Animal Spirits is a discussion of human psychology's effects on markets and economic modeling.  Even if you aren't interested in economics, the book will still fascinate.  The authors, one an economist at UC Berkeley and the other at Yale (Shiller as in Case-Shiller housing index), define the "animal spirits" and then discuss their effect on economic problems.  Written at the height of the latest financial melt-down, it leaves a few issues unresolved.  But the discussions are so timely, e.g.,

"There is then a fundamental reason why we differ from those who think the economy should just be a free-for-all, that the least government is the best government, and that the government play only the most minimal role in setting the rules....Indeed if we thought that people were truly rational, and that they acted almost entirely out of economic motives, we too would believe that government should play little role in the regulation of financial markets, and perhaps even in determining the level of aggregate demand."(pg.173)


Remind you of any recent political debates?????????

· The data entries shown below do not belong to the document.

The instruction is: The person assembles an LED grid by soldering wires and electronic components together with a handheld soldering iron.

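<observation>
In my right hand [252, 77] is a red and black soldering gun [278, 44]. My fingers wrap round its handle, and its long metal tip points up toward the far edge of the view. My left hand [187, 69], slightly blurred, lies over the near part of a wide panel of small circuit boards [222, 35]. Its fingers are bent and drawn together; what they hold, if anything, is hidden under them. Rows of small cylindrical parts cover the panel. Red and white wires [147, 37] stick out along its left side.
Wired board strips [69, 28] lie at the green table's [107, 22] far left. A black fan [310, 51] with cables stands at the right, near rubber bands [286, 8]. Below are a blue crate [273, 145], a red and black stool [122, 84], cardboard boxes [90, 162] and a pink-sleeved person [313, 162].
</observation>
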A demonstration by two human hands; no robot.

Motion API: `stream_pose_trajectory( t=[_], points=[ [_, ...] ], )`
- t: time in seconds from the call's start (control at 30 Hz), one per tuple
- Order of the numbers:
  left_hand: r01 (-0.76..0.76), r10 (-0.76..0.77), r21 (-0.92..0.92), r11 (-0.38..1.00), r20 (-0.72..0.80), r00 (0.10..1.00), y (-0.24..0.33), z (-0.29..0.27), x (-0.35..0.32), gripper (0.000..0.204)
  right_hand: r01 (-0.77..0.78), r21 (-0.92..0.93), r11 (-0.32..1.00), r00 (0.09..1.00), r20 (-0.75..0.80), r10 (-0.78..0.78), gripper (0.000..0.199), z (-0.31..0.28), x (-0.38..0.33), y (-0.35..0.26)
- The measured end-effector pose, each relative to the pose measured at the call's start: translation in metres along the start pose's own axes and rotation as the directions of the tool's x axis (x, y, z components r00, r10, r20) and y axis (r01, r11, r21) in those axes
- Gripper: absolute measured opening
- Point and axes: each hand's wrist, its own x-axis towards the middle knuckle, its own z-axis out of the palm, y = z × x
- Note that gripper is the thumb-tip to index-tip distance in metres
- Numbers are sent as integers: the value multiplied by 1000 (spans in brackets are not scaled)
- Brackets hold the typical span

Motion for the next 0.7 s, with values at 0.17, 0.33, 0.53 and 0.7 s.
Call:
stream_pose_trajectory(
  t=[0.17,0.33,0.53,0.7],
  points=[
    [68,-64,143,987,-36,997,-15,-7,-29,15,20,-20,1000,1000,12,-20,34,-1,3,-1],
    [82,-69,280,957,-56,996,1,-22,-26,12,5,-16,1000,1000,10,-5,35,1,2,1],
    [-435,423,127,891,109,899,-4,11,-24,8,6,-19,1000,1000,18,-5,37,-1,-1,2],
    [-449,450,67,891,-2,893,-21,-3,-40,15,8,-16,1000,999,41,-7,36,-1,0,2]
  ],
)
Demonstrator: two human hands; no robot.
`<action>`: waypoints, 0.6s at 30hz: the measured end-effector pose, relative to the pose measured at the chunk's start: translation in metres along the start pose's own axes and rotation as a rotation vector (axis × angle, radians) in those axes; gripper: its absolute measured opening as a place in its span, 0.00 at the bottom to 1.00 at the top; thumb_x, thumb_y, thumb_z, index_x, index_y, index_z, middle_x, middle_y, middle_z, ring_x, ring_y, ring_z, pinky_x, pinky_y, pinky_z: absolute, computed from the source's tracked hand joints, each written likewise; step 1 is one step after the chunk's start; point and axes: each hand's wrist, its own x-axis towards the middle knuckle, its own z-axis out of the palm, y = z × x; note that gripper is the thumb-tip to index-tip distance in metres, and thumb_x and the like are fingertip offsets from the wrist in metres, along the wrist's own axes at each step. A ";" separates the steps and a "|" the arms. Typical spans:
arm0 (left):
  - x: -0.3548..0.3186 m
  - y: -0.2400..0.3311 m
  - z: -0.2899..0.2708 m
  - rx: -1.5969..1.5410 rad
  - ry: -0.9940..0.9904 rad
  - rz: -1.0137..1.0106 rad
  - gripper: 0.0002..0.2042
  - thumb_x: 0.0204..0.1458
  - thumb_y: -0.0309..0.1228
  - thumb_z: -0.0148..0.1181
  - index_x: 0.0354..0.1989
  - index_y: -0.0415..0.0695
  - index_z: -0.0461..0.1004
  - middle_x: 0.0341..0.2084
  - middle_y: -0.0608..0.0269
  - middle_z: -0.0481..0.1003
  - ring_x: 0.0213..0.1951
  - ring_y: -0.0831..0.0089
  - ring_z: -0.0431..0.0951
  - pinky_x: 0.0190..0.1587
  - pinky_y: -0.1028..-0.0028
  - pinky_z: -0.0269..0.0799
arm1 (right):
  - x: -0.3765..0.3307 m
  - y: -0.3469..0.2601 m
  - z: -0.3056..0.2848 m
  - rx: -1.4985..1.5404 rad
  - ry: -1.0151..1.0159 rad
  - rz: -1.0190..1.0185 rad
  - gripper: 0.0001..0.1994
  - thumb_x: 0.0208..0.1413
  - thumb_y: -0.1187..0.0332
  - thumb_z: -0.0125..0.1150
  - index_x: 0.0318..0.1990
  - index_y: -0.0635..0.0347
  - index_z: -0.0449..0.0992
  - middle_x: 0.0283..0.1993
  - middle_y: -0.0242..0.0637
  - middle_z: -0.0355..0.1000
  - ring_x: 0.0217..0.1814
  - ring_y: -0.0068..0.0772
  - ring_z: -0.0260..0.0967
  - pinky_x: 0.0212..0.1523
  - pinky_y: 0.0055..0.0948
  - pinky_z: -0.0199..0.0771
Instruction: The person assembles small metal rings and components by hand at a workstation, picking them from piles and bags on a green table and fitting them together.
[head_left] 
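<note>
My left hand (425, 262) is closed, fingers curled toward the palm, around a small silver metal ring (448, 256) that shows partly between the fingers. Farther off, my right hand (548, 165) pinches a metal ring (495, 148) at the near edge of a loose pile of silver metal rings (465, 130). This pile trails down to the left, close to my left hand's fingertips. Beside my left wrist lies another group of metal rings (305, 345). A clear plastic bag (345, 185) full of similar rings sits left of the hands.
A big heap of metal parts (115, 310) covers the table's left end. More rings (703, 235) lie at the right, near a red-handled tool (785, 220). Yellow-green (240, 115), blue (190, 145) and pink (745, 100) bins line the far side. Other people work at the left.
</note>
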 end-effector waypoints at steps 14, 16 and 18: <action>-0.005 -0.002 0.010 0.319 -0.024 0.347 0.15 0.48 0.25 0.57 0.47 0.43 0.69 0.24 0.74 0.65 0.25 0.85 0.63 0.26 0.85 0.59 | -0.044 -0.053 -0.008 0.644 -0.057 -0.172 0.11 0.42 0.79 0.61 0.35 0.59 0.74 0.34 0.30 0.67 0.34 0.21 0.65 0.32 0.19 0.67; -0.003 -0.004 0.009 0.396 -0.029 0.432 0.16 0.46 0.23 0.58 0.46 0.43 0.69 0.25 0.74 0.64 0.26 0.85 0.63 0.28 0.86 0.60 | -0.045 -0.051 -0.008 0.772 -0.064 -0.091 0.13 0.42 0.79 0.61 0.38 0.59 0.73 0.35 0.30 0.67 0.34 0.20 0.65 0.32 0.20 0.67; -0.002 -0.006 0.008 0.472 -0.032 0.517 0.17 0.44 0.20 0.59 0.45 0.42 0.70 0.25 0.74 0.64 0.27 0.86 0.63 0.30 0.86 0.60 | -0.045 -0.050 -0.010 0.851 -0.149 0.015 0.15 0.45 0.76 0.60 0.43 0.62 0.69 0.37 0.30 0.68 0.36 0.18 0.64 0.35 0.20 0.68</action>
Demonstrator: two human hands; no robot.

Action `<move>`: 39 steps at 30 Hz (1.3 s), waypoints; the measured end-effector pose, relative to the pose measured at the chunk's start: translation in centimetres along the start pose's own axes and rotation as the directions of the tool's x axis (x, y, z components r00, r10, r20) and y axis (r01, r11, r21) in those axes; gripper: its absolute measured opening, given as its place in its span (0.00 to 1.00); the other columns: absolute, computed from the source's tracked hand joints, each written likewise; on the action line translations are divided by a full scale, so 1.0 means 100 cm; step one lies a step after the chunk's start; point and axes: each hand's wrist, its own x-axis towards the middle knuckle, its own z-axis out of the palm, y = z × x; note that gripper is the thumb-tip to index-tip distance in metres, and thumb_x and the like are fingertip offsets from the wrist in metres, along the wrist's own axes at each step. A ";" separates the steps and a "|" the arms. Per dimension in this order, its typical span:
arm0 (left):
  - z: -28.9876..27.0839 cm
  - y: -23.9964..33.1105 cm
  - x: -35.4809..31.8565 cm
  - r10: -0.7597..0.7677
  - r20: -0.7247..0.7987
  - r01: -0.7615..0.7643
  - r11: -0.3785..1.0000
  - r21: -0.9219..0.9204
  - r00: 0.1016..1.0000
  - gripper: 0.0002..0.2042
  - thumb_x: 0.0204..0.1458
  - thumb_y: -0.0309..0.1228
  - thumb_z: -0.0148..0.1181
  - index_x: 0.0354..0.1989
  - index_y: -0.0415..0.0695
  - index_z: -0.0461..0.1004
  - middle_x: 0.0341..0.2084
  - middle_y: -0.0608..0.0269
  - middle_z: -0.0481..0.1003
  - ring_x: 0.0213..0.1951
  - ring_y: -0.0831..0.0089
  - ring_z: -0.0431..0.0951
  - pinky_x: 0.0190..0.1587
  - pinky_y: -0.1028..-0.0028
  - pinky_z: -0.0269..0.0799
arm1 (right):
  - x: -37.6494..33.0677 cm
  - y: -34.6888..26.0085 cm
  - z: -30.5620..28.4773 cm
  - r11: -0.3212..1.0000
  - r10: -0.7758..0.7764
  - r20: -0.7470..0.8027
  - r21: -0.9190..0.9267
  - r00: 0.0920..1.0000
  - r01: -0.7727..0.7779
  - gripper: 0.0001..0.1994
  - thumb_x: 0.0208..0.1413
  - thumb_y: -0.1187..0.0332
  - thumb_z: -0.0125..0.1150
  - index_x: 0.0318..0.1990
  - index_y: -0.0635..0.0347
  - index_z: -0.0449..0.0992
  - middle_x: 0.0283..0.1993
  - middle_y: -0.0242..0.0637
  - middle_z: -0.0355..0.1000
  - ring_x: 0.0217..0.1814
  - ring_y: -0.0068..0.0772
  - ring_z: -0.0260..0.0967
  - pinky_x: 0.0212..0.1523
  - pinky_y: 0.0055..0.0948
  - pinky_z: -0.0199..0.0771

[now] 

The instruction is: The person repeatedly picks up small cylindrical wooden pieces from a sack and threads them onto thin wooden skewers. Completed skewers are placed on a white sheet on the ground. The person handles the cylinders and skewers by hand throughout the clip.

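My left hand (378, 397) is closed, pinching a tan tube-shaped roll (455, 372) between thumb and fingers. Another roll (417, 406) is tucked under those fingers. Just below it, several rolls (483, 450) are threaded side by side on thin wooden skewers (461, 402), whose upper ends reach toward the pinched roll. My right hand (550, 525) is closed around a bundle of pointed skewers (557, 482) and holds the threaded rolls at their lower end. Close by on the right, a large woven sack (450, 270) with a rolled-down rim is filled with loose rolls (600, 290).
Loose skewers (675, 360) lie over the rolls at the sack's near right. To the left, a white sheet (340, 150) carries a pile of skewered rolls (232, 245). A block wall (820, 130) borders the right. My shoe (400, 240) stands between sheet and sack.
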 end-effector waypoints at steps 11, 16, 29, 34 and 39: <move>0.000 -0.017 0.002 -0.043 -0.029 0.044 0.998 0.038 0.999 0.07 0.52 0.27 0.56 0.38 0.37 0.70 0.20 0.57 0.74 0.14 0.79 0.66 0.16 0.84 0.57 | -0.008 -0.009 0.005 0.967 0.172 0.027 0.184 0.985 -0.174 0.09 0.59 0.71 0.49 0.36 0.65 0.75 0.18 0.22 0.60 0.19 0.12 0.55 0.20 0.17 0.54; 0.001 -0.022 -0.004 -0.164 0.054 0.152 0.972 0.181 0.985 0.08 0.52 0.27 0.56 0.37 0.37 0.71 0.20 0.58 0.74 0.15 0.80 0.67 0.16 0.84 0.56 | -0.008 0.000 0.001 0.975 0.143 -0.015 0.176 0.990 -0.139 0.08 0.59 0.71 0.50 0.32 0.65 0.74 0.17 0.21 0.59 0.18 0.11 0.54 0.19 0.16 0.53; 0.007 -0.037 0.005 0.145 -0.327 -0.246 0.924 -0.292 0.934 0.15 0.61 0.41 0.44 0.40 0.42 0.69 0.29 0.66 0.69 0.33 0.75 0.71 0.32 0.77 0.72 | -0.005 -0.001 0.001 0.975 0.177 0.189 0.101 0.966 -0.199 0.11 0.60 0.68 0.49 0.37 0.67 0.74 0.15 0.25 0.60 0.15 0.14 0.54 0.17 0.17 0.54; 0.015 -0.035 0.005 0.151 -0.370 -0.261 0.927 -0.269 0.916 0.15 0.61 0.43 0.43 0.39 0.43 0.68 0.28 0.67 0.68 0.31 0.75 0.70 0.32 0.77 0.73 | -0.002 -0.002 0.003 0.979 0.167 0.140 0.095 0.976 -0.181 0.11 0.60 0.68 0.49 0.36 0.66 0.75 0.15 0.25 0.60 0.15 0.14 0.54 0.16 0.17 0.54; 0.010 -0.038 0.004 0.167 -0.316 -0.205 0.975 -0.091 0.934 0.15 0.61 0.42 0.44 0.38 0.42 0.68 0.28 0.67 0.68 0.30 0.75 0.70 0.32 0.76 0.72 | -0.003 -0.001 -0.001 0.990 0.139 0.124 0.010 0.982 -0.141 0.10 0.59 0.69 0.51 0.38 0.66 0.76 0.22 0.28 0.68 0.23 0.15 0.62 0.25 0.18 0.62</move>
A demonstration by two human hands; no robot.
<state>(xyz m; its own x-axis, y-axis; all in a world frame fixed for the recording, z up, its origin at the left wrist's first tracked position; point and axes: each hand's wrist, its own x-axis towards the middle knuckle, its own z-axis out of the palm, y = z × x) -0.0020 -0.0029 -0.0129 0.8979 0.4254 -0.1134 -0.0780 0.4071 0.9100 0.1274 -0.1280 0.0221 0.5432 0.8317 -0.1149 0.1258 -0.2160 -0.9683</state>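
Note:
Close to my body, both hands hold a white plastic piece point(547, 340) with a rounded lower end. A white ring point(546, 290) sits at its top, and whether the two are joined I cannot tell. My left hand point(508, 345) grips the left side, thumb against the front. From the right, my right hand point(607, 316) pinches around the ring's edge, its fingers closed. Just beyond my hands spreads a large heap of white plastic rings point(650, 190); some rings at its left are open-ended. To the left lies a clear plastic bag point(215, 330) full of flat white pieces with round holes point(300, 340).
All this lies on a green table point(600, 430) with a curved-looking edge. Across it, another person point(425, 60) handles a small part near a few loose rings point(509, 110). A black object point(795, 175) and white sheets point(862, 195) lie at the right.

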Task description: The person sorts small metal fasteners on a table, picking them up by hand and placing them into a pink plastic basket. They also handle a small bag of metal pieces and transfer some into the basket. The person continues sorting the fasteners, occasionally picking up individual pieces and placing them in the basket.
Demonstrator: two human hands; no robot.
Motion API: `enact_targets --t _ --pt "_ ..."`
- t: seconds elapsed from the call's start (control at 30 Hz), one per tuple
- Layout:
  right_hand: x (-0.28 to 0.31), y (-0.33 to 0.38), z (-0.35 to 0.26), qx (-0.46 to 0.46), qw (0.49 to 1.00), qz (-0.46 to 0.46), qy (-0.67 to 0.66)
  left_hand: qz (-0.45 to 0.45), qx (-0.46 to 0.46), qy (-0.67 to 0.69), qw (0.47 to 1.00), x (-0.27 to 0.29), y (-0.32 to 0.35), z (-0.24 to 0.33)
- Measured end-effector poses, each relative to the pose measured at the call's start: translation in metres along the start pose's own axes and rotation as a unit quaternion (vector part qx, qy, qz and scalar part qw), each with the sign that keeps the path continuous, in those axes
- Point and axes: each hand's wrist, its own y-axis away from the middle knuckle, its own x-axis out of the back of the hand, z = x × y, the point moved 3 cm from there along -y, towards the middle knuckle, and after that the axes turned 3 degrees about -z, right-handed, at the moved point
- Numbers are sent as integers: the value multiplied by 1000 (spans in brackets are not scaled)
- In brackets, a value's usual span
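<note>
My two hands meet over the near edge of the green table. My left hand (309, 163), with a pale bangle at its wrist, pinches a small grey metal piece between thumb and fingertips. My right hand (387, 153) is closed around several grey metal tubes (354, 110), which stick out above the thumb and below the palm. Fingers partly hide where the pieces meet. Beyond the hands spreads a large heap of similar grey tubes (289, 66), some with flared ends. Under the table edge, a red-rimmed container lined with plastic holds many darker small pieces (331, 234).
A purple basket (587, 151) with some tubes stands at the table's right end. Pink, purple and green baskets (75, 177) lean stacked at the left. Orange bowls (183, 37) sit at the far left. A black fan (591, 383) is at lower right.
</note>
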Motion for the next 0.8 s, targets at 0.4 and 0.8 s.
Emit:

The other book is a fascinating history of the latest financial crisis.  Nocera is a business columnist for the N Y Times. McLean is the co-author of The Smartest Guys in the Room, a best-seller about the Enron implosion.  The authors establish the characters and personalities of the business leaders whose companies' foibles precipitated the financial melt-down at the close of the first decade of the 21st century.  They also explain the CDOs and CDOsquared and the other alphabet soup of financial "products" that bamboozled so many of the "Masters of the Universe", from the CEO of Countrywide to the decision makers at AIG to the Secretary of the Treasury who tried to contain the explosion.  A very readable book that does not require an MBA in Finance to understand:


"Financial innovation? Collateralized debt obligations? Synthetic securities? What had been the point of that?...As Paul Volcker [former Fed chair] said...'I have found very little evidence that vast amounts of innovation in financial markets in recent years have had a visible effect on the productivity of the economy.'"(pg 362-3)


 When you finish it, you'll understand the phrase "I'm short your house."